Every line with the string "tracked" should be copied from the data.

-*-

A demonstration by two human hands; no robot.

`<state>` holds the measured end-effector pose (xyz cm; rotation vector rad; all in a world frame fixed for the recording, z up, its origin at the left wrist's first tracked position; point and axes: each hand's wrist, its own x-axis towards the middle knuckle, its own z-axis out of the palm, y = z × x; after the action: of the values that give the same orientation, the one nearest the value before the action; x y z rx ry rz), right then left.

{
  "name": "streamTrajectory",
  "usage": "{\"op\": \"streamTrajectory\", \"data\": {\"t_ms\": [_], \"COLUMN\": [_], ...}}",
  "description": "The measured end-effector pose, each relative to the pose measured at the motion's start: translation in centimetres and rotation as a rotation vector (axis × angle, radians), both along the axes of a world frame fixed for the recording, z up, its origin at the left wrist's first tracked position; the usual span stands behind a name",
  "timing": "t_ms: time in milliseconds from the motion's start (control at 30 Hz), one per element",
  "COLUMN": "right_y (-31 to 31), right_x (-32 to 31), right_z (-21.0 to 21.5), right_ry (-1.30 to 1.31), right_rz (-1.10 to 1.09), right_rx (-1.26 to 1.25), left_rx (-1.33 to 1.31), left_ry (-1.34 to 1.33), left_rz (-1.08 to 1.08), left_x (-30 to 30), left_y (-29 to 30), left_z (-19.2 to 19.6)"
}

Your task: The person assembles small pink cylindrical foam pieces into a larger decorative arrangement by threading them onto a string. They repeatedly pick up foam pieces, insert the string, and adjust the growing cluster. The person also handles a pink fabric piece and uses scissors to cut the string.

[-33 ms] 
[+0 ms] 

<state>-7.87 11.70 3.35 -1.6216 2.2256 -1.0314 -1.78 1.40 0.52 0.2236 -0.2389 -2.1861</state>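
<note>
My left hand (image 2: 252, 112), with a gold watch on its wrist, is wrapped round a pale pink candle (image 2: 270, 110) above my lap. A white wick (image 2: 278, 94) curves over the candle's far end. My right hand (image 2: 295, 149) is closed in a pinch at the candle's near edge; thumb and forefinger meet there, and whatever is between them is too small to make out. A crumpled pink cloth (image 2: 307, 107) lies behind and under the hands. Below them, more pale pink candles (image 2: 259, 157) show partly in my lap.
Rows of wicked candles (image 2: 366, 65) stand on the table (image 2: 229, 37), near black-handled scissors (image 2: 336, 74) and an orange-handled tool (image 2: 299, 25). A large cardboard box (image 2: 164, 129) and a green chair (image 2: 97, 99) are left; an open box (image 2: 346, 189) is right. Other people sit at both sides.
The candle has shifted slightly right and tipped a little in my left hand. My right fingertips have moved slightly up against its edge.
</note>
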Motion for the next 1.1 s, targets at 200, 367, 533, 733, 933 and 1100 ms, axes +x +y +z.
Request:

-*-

» Answer space
`<state>` holds the measured end-effector pose (xyz cm; rotation vector rad; all in a world frame fixed for the recording, z up, its origin at the left wrist's first tracked position; point and axes: each hand's wrist, its own x-axis towards the middle knuckle, its own z-axis out of the palm, y = z × x; after the action: of the values that give the same orientation, the one nearest the value before the action; x y z rx ry rz), right then left.
  "description": "The measured end-effector pose, each relative to the pose measured at the motion's start: translation in centimetres and rotation as a rotation vector (axis × angle, radians), both along the axes of a world frame fixed for the recording, z up, its origin at the left wrist's first tracked position; the usual span stands behind a name",

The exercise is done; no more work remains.